The novel Brooks holds up as a would-be plinth to our new moral edifices had a particularly nasty preoccupation when it came to Jews. Only two of the main characters in Charlotte Simmons are Jewish. Both are consumed with resentment, and each is described with a malicious relish as a physical degenerate: the campus nerd, Adam Gellin, who is feminine, slight, and “scurries” when he walks (later Wolfe describes him as a “dark-haired conniver”); and Professor Quat, a “butterball grotesquely squeezed into a dark gray sweater,” who believes in abortion, “not so much because [he] thought anyone [he] knew might want an abortion as because legalizing it helped put an exhausted and dysfunctional Christendom and its weird, hidebound religious restraints in their place.”

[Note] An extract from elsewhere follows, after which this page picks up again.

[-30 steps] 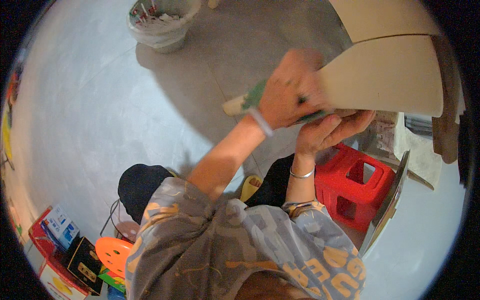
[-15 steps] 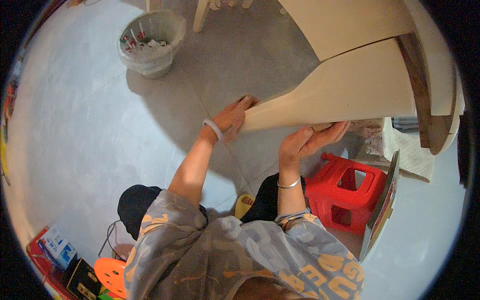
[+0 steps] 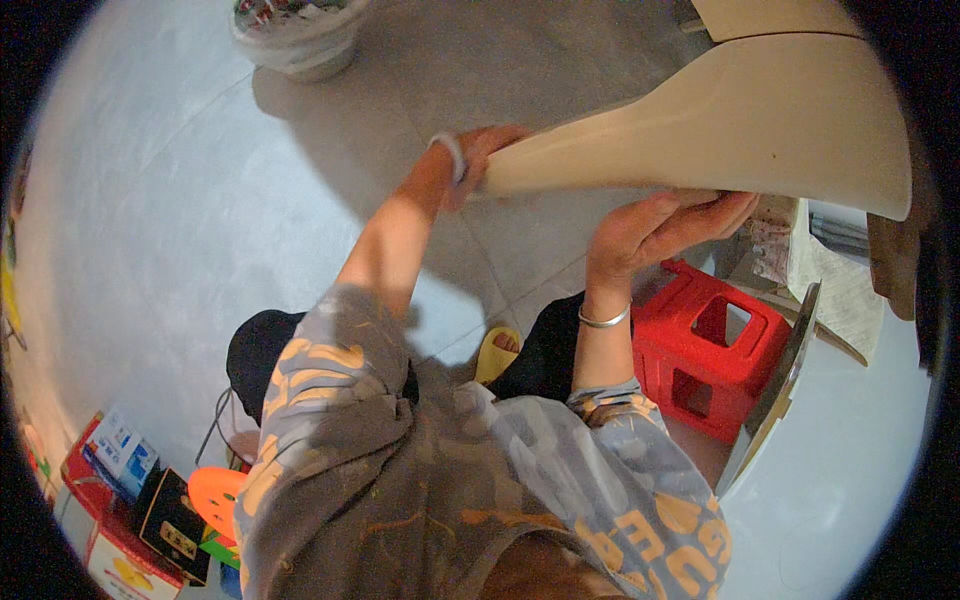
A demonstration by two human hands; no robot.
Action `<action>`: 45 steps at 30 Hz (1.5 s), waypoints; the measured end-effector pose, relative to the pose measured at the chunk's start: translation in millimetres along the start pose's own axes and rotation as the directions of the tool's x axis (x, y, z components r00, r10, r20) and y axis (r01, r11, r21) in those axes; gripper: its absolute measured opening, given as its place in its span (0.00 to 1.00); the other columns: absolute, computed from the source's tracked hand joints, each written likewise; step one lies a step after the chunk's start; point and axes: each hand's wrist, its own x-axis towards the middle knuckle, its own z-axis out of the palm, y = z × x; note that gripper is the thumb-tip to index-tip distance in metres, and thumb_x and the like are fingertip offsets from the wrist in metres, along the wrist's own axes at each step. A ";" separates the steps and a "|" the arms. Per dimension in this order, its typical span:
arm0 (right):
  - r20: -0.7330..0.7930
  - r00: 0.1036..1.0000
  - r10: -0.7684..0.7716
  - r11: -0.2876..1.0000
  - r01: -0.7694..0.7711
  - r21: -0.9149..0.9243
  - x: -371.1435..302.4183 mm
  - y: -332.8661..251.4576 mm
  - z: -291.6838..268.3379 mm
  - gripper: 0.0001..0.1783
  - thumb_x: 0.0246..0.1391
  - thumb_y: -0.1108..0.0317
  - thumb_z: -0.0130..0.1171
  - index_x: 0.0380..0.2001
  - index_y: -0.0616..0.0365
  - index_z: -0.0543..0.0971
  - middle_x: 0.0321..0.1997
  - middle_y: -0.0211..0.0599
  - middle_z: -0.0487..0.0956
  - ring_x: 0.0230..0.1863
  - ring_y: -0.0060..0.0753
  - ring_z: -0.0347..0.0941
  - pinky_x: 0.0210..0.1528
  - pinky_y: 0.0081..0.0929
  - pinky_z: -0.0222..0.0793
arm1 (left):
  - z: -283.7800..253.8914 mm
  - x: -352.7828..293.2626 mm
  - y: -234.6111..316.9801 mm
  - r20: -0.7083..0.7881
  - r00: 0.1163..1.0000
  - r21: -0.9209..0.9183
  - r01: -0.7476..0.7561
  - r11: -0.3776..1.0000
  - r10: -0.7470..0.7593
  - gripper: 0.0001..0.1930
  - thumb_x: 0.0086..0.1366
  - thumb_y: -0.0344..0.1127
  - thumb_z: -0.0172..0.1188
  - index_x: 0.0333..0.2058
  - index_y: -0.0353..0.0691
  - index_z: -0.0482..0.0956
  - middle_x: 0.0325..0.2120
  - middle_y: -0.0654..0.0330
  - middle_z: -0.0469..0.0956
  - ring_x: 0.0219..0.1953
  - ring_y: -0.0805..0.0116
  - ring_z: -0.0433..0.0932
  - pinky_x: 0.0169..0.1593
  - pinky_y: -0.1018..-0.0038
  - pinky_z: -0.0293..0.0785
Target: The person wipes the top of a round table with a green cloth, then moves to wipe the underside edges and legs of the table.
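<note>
A cream, tapered piece that looks like a furniture leg [image 3: 720, 120] extends from the middle to the upper right. It is narrow at its left end and flares out broadly to the right. My left hand [image 3: 474, 165], with a pale band at the wrist, is wrapped round the narrow end. Beneath the lower edge of the flare, my right hand [image 3: 660, 232] is curled up against the piece, its fingertips partly hidden behind it. A dark seam separates the flare from another cream panel [image 3: 780, 18] above.
A red plastic stool [image 3: 715, 345] stands below my right hand, with a thin flat board [image 3: 775, 405] leaning beside it. At the upper left is a lined waste bin [image 3: 305, 50]. Boxes [image 3: 125, 450] and an orange item with holes [image 3: 215, 495] lie at the lower left.
The cream leg appears larger and farther right, its flare tilted higher. Both hands keep their hold, the right one shifted rightward. The bin sits higher in the view.
</note>
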 end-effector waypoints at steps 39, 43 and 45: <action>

Surely there are better ways of returning the language of morality to the university setting than resuscitating stale clichés like “the beast within” or over-praising a third-rate Nietzschean like Tom Wolfe. One way might be to think about what nonsociological vocabularies we possess for describing moral action. The greatest secular moral thinker was Immanuel Kant, who argued that in obeying the moral law, and thereby treating all human beings as ends in themselves, we exit the world of physical causation. Moral action is an expression of our free will—it’s nothing like a billiard ball bouncing off of another billiard ball, and, for that matter, has nothing to do with a person assaulting another person because he is white and rich, and she is poor and black. I often wish I could be a good Kantian, motivated only by the moral law, the same way I sometimes wish I could be a believing Christian, motivated only by agape. It would be equal parts terror and joy, and as a nice secondary effect, it would sweep away forever the ability of David Brooks or Tom Wolfe to draw any conclusions about a human being from his or her Visa bill or ZIP code.